● Required work
Among the entries below, one line contains "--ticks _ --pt" and another contains "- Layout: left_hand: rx". Transcribe those two lines and every line between them, exactly.

● Record excerpts
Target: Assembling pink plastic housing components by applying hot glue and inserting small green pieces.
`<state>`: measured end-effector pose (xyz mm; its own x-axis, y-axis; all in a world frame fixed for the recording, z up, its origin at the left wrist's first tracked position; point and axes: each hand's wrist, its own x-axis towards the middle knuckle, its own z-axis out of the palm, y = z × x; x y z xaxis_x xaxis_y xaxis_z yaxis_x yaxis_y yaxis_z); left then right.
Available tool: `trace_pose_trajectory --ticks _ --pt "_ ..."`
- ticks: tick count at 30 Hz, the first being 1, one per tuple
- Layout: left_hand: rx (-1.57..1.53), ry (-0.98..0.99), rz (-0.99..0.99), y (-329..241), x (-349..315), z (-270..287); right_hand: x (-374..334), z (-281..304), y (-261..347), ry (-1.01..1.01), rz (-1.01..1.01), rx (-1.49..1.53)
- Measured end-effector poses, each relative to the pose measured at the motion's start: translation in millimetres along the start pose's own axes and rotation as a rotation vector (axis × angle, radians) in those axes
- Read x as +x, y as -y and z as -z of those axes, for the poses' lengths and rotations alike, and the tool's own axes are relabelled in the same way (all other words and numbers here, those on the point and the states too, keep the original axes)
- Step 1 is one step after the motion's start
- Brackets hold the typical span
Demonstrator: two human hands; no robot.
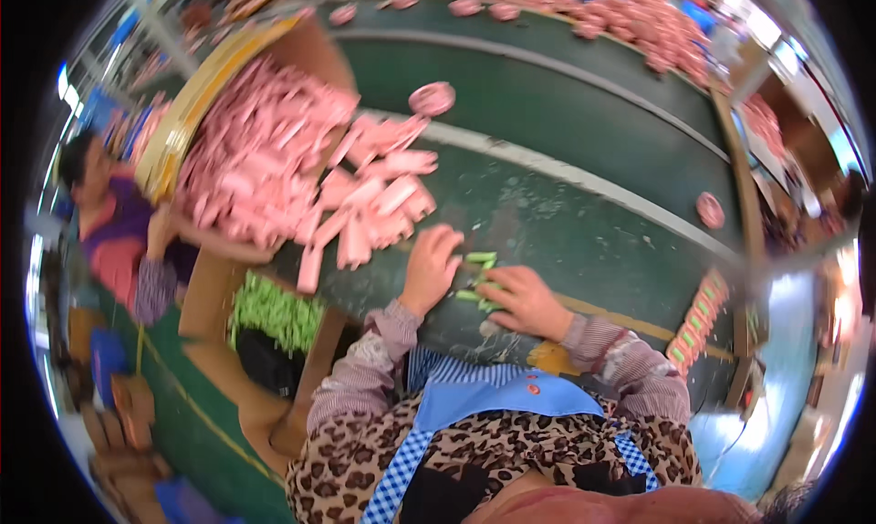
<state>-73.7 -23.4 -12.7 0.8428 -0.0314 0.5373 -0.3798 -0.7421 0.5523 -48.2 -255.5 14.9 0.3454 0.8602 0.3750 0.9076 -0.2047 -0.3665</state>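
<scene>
Several small light green plastic pieces (481,261) lie on the dark green worktop between my two hands. My right hand (527,302) rests over the pieces with its fingers spread, touching some of them. Just left of them is my left hand (431,270), its fingers slightly bent and apart, with nothing seen in it. Beyond and left of it, a loose heap of pink plastic pieces (379,200) spills onto the worktop from a tipped cardboard box (196,90). A row of pink pieces with green inserts (697,321) lies at the right.
An open carton of green pieces (274,314) stands below the worktop at the left, with a black item in it. Pink round parts (432,98) lie on the conveyor belt (547,95) beyond a pale rail. Another person (114,223) is by the tipped box.
</scene>
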Motion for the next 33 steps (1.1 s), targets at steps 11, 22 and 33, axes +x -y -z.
trace_pose_trajectory --ticks 11,22,33 --pt "0.568 0.040 1.030 85 -60 120 116 9 -72 -0.114 0.005 0.056" --pt "0.492 -0.119 0.773 94 -52 83 297 -77 -214 -0.231 -0.157 0.212" --pt "0.337 -0.125 0.640 85 -17 68 360 -140 -211 0.217 -0.511 -0.081"
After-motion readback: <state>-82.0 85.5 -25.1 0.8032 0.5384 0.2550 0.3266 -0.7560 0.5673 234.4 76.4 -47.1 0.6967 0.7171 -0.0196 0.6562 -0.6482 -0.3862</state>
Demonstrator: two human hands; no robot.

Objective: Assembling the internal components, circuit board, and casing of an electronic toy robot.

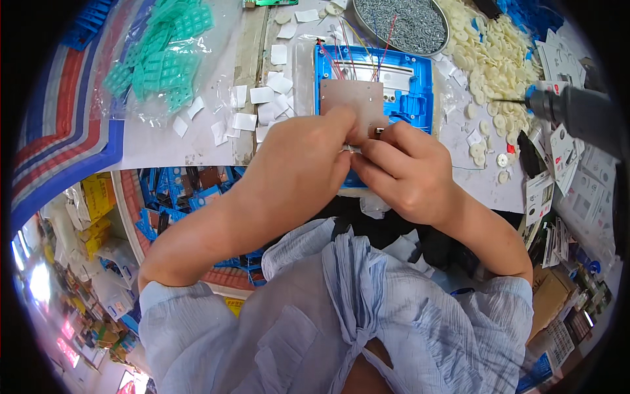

● Expected answer
Available tool: `trace_pose_trajectory --ticks _ --pt "_ ..."`
- ticks: tick count at 30 Hz, the first being 1, one per tuple
- Layout: left_hand: rx (-1.57..1.53), ry (-0.98..0.99), rz (-0.99..0.99), y (-329..241), x (-349..315), z (-270..287); right_hand: x (-374..334), z (-281..304), y (-261..347), ry (-1.01..1.01), rz (-1.01..1.01), rx (-1.49..1.53)

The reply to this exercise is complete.